Al regresar de tierra mexicana no me llevo más que los recuerdos y un par de regalos del amor. Me llevo la certeza de lo visto y lo vivido. Me llevo miles de países en uno: DF, Ayotzinapa, San Cristóbal de las Casas, las montañas de Chiapas, los caracoles zapatistas. Me llevo la alegría de encontrarme en todas partes; en la lucha por un sueño todavía no alcanzado. Me llevo en el corazón amores por lo intangible y lo tangible que se encuentra en el caminar.
Caminemos la palabra —dicen los zapatistas—
y la palabra es un susurro.
La lluvia la entierra para que nazca nuevamente.
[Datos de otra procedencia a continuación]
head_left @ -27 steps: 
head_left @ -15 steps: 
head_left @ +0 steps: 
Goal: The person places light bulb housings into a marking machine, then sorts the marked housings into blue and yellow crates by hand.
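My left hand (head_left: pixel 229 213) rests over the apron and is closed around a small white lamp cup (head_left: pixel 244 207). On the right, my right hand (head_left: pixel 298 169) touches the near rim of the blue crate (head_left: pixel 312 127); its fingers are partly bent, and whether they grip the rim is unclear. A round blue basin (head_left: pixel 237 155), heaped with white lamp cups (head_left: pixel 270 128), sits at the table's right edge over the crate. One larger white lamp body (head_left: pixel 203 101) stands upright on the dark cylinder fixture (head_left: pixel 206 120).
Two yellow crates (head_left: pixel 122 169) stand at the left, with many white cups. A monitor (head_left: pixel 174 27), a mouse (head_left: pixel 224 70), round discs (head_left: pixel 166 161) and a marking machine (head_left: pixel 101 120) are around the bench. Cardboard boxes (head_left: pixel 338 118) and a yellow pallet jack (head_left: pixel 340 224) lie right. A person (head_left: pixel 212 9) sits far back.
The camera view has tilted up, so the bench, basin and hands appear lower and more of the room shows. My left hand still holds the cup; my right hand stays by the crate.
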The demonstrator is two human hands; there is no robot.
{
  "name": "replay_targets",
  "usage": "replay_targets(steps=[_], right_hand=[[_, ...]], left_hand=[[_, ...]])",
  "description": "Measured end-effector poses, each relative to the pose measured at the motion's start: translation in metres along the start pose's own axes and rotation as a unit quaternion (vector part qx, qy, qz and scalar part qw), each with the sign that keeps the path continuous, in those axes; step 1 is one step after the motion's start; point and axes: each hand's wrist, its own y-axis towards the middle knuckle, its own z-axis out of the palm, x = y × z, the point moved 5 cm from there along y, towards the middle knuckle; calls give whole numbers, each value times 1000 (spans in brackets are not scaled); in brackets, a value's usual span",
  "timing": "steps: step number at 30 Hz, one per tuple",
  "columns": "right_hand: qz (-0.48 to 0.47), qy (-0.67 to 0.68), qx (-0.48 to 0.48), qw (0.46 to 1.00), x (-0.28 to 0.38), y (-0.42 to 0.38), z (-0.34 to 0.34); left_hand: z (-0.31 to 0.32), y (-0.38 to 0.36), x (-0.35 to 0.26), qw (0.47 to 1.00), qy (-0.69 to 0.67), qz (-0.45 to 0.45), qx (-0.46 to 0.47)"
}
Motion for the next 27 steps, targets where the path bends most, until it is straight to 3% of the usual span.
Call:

Las palabras se producen, son semillas.
Horizonte,
nosotros,
lucha,
alegría,
compartir,
esperanza:
todas se entrelazan en el susurro de la voz.
Afuera la lluvia se apura en caer,
sistemáticamente sobre el techo,
donde la espiral crece y se presiente
el nacimiento de lo nuevo.
Al regresar de tierra mexicana traigo un nuevo reto encontrado: llevar conmigo el mar, mi mar. Lo cotidiano de mi vida. Tengo que ser yo misma. Solo así, en la plena honestidad de quién soy y de dónde vengo, puedo encontrarme con los otros y otras.